## WHAT YOU HAVE TO DO
Return the full listing, keeping every line exactly as it is.

━━━━━━━━━━━━━━━━━━━━━━━━━━━━━━

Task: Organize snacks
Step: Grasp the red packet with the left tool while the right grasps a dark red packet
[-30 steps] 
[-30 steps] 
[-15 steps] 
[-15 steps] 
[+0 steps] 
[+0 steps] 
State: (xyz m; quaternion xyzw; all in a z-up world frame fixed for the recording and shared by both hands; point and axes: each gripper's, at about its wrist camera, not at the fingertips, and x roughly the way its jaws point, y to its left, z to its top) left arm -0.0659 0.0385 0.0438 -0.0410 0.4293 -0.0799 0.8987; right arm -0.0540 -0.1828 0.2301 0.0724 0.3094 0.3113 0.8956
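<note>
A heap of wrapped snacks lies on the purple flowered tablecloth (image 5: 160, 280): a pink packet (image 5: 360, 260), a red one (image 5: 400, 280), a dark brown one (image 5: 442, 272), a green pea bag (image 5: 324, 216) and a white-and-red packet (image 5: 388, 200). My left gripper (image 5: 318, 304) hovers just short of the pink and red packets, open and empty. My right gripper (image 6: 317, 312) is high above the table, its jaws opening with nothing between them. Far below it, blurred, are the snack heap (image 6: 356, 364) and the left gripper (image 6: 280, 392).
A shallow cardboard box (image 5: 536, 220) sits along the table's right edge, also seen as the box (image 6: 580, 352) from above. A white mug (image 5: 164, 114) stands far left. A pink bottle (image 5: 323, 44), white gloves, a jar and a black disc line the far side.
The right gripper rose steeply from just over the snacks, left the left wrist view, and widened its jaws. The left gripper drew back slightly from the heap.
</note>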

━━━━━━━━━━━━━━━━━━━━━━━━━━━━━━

## EXPECTED ANSWER
Task: Organize snacks
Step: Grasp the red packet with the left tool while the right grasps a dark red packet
[-30 steps] 
[-30 steps] 
[-15 steps] 
[-15 steps] 
[+0 steps] 
[+0 steps] 
State: (xyz m; quaternion xyzw; all in a z-up world frame fixed for the recording and shared by both hands; point and axes: each gripper's, at about its wrist camera, not at the fingertips, and x roughly the way its jaws point, y to its left, z to its top) left arm -0.0659 0.0385 0.0438 -0.0410 0.4293 -0.0799 0.8987; right arm -0.0540 -0.1828 0.2301 0.0724 0.3094 0.3113 0.8956
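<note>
A heap of wrapped snacks lies on the purple flowered tablecloth (image 5: 160, 280): a pink packet (image 5: 360, 260), a red one (image 5: 400, 280), a dark brown one (image 5: 442, 272), a green pea bag (image 5: 324, 216) and a white-and-red packet (image 5: 388, 200). My left gripper (image 5: 318, 304) hovers just short of the pink and red packets, open and empty. My right gripper (image 6: 317, 312) is high above the table, its jaws opening with nothing between them. Far below it, blurred, are the snack heap (image 6: 356, 364) and the left gripper (image 6: 280, 392).
A shallow cardboard box (image 5: 536, 220) sits along the table's right edge, also seen as the box (image 6: 580, 352) from above. A white mug (image 5: 164, 114) stands far left. A pink bottle (image 5: 323, 44), white gloves, a jar and a black disc line the far side.
The right gripper rose steeply from just over the snacks, left the left wrist view, and widened its jaws. The left gripper drew back slightly from the heap.
</note>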

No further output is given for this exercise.